> The task
Stopping at the line that holds "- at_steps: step", repeat the lines below exactly, starting from the very first and including that final line.

> Given information
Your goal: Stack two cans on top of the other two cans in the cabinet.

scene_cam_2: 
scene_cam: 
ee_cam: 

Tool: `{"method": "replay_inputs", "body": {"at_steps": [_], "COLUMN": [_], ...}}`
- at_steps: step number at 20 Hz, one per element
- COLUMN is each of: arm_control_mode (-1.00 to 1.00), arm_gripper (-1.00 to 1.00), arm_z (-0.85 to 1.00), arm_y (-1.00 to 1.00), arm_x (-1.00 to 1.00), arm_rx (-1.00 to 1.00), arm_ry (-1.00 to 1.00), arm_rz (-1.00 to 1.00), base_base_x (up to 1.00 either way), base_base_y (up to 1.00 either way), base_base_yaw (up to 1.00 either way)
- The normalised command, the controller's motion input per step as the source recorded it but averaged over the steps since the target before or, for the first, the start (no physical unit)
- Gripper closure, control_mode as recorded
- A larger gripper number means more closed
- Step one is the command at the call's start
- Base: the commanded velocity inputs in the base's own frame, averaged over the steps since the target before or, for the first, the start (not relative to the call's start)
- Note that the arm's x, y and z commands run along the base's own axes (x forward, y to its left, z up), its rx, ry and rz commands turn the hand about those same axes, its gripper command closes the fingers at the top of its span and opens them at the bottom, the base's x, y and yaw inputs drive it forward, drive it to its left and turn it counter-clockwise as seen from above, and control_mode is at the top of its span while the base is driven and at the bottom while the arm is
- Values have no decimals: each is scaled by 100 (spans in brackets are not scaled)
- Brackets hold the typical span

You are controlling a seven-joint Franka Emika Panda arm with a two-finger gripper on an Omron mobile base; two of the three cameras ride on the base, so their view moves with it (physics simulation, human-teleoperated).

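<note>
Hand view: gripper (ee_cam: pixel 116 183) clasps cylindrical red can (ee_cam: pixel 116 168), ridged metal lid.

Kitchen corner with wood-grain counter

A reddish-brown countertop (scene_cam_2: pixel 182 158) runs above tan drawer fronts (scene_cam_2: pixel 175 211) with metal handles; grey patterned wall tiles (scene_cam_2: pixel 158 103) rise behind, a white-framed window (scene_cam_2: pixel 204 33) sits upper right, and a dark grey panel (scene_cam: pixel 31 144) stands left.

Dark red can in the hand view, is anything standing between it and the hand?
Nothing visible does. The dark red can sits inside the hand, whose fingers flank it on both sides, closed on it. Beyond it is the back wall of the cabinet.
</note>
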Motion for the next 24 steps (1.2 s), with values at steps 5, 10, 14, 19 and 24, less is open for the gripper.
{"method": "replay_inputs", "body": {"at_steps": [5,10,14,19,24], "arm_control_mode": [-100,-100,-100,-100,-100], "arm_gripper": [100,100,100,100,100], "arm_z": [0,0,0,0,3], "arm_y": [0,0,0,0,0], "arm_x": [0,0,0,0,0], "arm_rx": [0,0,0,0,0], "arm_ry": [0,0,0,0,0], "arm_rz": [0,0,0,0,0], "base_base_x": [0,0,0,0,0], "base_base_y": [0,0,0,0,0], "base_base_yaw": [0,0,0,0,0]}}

> Answer box
Your goal: Stack two cans on top of the other two cans in the cabinet.

scene_cam_2: 
scene_cam: 
ee_cam: 

Tool: `{"method": "replay_inputs", "body": {"at_steps": [_], "COLUMN": [_], ...}}`
- at_steps: step number at 20 Hz, one per element

Nothing more remains in this exercise.